*Stored records*:
┌──

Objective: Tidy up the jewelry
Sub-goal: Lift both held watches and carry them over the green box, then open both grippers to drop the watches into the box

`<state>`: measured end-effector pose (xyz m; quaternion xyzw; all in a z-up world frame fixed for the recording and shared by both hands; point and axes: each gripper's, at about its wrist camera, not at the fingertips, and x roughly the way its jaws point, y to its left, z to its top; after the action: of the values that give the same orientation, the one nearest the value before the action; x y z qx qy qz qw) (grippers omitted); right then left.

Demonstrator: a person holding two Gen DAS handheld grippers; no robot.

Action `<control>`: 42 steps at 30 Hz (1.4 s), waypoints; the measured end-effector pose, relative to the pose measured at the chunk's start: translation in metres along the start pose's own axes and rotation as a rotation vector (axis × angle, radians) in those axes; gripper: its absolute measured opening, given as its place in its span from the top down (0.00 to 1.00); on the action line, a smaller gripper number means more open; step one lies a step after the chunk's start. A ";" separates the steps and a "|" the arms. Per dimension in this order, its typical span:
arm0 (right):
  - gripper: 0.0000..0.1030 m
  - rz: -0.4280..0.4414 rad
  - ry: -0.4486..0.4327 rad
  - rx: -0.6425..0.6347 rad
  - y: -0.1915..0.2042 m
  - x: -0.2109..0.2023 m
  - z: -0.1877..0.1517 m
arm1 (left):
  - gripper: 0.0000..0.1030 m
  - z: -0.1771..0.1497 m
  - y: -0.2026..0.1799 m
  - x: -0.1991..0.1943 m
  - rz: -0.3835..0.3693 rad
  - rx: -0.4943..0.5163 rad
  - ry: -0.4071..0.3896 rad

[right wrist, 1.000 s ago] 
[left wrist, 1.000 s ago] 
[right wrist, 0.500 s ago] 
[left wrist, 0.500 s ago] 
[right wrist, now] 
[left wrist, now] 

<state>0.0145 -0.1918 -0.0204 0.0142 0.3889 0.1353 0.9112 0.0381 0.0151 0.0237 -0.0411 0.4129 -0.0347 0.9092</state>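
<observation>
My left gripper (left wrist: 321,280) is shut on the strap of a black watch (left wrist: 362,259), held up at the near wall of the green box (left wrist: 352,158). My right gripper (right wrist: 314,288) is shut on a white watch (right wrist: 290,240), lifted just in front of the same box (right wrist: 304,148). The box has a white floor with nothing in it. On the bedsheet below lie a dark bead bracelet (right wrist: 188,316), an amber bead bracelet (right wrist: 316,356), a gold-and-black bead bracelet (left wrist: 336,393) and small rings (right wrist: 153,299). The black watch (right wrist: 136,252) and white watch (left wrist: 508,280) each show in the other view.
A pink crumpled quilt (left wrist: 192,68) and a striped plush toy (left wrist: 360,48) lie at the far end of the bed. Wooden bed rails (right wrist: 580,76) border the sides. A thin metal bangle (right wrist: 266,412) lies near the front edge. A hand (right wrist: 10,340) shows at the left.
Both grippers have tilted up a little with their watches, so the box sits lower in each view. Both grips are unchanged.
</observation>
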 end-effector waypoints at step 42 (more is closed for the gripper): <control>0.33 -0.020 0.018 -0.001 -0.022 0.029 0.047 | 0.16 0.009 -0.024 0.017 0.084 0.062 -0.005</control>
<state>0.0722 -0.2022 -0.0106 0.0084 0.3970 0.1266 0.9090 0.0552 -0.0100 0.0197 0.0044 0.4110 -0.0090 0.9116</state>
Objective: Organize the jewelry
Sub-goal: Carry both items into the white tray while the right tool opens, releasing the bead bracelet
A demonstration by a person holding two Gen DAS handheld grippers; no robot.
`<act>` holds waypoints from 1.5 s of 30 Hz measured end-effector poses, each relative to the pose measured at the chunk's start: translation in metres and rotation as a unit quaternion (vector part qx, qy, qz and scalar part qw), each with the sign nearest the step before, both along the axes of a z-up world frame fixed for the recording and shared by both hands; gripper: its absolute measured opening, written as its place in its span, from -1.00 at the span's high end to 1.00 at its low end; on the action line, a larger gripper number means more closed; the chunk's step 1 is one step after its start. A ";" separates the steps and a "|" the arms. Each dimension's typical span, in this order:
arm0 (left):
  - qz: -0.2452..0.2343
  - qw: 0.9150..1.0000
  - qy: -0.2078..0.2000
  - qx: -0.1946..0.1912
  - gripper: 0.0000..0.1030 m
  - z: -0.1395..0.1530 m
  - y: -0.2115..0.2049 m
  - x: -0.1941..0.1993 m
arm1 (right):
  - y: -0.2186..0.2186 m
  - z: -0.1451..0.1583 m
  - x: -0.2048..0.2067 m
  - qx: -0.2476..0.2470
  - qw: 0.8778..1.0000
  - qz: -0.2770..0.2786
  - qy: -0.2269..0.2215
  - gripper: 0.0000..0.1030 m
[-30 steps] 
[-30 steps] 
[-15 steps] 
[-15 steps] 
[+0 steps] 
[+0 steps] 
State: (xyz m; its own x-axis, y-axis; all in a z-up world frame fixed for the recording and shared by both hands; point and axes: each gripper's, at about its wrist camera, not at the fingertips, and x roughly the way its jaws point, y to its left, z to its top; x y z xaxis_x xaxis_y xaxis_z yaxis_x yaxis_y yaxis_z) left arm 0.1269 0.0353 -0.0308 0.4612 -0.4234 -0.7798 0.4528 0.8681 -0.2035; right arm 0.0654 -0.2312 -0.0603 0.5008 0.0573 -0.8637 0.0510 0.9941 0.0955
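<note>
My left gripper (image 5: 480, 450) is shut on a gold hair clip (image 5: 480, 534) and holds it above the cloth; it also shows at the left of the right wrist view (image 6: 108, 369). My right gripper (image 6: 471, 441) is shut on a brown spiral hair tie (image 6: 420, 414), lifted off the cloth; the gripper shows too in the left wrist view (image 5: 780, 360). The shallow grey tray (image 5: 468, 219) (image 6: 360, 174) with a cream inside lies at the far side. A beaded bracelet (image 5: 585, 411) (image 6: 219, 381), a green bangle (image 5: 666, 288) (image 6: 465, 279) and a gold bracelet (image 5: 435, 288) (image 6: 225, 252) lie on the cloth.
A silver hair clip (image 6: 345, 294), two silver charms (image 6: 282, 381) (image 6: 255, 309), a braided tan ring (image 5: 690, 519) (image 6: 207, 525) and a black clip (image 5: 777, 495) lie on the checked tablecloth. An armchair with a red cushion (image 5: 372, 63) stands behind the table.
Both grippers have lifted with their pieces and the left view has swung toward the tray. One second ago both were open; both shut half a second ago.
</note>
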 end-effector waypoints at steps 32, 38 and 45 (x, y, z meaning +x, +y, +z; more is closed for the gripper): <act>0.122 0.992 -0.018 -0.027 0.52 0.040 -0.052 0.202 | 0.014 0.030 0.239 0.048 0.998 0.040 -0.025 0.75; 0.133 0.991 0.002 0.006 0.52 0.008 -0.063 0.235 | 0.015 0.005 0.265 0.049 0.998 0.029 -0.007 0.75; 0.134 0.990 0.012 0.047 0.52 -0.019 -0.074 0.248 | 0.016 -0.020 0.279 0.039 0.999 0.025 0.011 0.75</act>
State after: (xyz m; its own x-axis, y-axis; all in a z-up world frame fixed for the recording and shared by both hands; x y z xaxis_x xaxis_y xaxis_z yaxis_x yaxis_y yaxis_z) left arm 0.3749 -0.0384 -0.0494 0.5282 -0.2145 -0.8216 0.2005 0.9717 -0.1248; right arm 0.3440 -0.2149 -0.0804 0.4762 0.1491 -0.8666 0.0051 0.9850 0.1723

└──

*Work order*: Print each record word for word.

*Solution*:
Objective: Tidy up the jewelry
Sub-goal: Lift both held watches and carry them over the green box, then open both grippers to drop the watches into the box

`<state>`: measured end-effector pose (xyz m; quaternion xyzw; all in a z-up world frame fixed for the recording and shared by both hands; point and axes: each gripper's, at about its wrist camera, not at the fingertips, and x roughly the way its jaws point, y to its left, z to its top; after the action: of the values that give the same orientation, the one nearest the value before the action; x y z qx qy qz qw) (grippers omitted); right then left.

Demonstrator: a person holding two Gen DAS handheld grippers; no robot.

Action `<control>`: 42 steps at 30 Hz (1.4 s), waypoints; the measured end-effector pose, relative to the pose measured at the chunk's start: translation in metres along the start pose's own axes and rotation as a rotation vector (axis × angle, radians) in those axes; gripper: its absolute measured opening, given as its place in its span from the top down (0.00 to 1.00); on the action line, a smaller gripper number means more open; step one lies a step after the chunk's start. A ";" separates the steps and a "|" the arms. Per dimension in this order, its typical span:
arm0 (right):
  - gripper: 0.0000..0.1030 m
  - rz: -0.4280..0.4414 rad
  - ry: -0.4486..0.4327 rad
  - rx: -0.6425..0.6347 rad
  - y: -0.1915..0.2042 m
  - x: -0.2109..0.2023 m
  - z: -0.1877..0.1517 m
arm1 (left):
  - gripper: 0.0000..0.1030 m
  - z: -0.1771..0.1497 m
  - y: -0.2026..0.1799 m
  - x: -0.1991..0.1943 m
  - rz: -0.3835..0.3693 rad
  - rx: -0.4943..0.5163 rad
  - ry: -0.4071..0.3896 rad

[right wrist, 1.000 s ago] 
[left wrist, 1.000 s ago] 
[right wrist, 0.500 s ago] 
[left wrist, 0.500 s ago] 
[right wrist, now] 
[left wrist, now] 

<state>0.0145 -0.1918 -0.0204 0.0142 0.3889 0.1353 0.9112 0.0381 0.0151 0.0237 -0.0411 0.4129 -0.0347 0.9092</state>
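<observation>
My left gripper (left wrist: 321,280) is shut on the strap of a black watch (left wrist: 362,259), held up at the near wall of the green box (left wrist: 352,158). My right gripper (right wrist: 314,288) is shut on a white watch (right wrist: 290,240), lifted just in front of the same box (right wrist: 304,148). The box has a white floor with nothing in it. On the bedsheet below lie a dark bead bracelet (right wrist: 188,316), an amber bead bracelet (right wrist: 316,356), a gold-and-black bead bracelet (left wrist: 336,393) and small rings (right wrist: 153,299). The black watch (right wrist: 136,252) and white watch (left wrist: 508,280) each show in the other view.
A pink crumpled quilt (left wrist: 192,68) and a striped plush toy (left wrist: 360,48) lie at the far end of the bed. Wooden bed rails (right wrist: 580,76) border the sides. A thin metal bangle (right wrist: 266,412) lies near the front edge. A hand (right wrist: 10,340) shows at the left.
Both grippers have tilted up a little with their watches, so the box sits lower in each view. Both grips are unchanged.
</observation>
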 end-effector waypoints at step 42 (more is closed for the gripper): <control>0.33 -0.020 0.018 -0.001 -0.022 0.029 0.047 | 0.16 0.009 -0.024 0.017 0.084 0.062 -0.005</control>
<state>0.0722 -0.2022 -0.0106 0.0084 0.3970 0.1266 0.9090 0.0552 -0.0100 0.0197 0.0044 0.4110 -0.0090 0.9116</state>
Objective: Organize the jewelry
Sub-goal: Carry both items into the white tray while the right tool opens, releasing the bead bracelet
A demonstration by a person holding two Gen DAS handheld grippers; no robot.
`<act>` holds waypoints from 1.5 s of 30 Hz measured end-effector poses, each relative to the pose measured at the chunk's start: translation in metres and rotation as a unit quaternion (vector part qx, qy, qz and scalar part qw), each with the sign nearest the step before, both along the axes of a z-up world frame fixed for the recording and shared by both hands; gripper: its absolute measured opening, written as its place in its span, from -1.00 at the span's high end to 1.00 at its low end; on the action line, a larger gripper number means more closed; the chunk's step 1 is one step after its start. A ";" separates the steps and a "|" the arms. Each dimension's typical span, in this order:
arm0 (left):
  - qz: -0.2452..0.2343
  - qw: 0.9150..1.0000
  - qy: -0.2078..0.2000
  - qx: -0.1946..0.1912
  - gripper: 0.0000..0.1030 m
  - z: -0.1395..0.1530 m
  - y: -0.2115..0.2049 m
  - x: -0.1941..0.1993 m
arm1 (right):
  - y: -0.2186..0.2186 m
  - z: -0.1451..0.1583 m
  - x: -0.2048..0.2067 m
  - qx: -0.2476..0.2470
  - qw: 0.8778..1.0000
  - qz: -0.2770..0.2786
  - qy: -0.2269..0.2215
  - gripper: 0.0000..0.1030 m
[-30 steps] 
[-30 steps] 
[-15 steps] 
[-15 steps] 
[+0 steps] 
[+0 steps] 
State: (xyz m; its own x-axis, y-axis; all in a z-up world frame fixed for the recording and shared by both hands; point and axes: each gripper's, at about its wrist camera, not at the fingertips, and x roughly the way its jaws point, y to its left, z to its top; x y z xaxis_x xaxis_y xaxis_z yaxis_x yaxis_y yaxis_z) left arm 0.1269 0.0353 -0.0308 0.4612 -0.4234 -0.7798 0.4528 0.8681 -0.2035; right arm 0.0654 -0.2312 -0.0603 0.5008 0.0573 -0.8637 0.0510 0.9941 0.0955
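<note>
My left gripper (image 5: 480, 450) is shut on a gold hair clip (image 5: 480, 534) and holds it above the cloth; it also shows at the left of the right wrist view (image 6: 108, 369). My right gripper (image 6: 471, 441) is shut on a brown spiral hair tie (image 6: 420, 414), lifted off the cloth; the gripper shows too in the left wrist view (image 5: 780, 360). The shallow grey tray (image 5: 468, 219) (image 6: 360, 174) with a cream inside lies at the far side. A beaded bracelet (image 5: 585, 411) (image 6: 219, 381), a green bangle (image 5: 666, 288) (image 6: 465, 279) and a gold bracelet (image 5: 435, 288) (image 6: 225, 252) lie on the cloth.
A silver hair clip (image 6: 345, 294), two silver charms (image 6: 282, 381) (image 6: 255, 309), a braided tan ring (image 5: 690, 519) (image 6: 207, 525) and a black clip (image 5: 777, 495) lie on the checked tablecloth. An armchair with a red cushion (image 5: 372, 63) stands behind the table.
Both grippers have lifted with their pieces and the left view has swung toward the tray. One second ago both were open; both shut half a second ago.
</note>
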 end-effector waypoints at steps 32, 38 and 45 (x, y, z meaning +x, +y, +z; more is closed for the gripper): <act>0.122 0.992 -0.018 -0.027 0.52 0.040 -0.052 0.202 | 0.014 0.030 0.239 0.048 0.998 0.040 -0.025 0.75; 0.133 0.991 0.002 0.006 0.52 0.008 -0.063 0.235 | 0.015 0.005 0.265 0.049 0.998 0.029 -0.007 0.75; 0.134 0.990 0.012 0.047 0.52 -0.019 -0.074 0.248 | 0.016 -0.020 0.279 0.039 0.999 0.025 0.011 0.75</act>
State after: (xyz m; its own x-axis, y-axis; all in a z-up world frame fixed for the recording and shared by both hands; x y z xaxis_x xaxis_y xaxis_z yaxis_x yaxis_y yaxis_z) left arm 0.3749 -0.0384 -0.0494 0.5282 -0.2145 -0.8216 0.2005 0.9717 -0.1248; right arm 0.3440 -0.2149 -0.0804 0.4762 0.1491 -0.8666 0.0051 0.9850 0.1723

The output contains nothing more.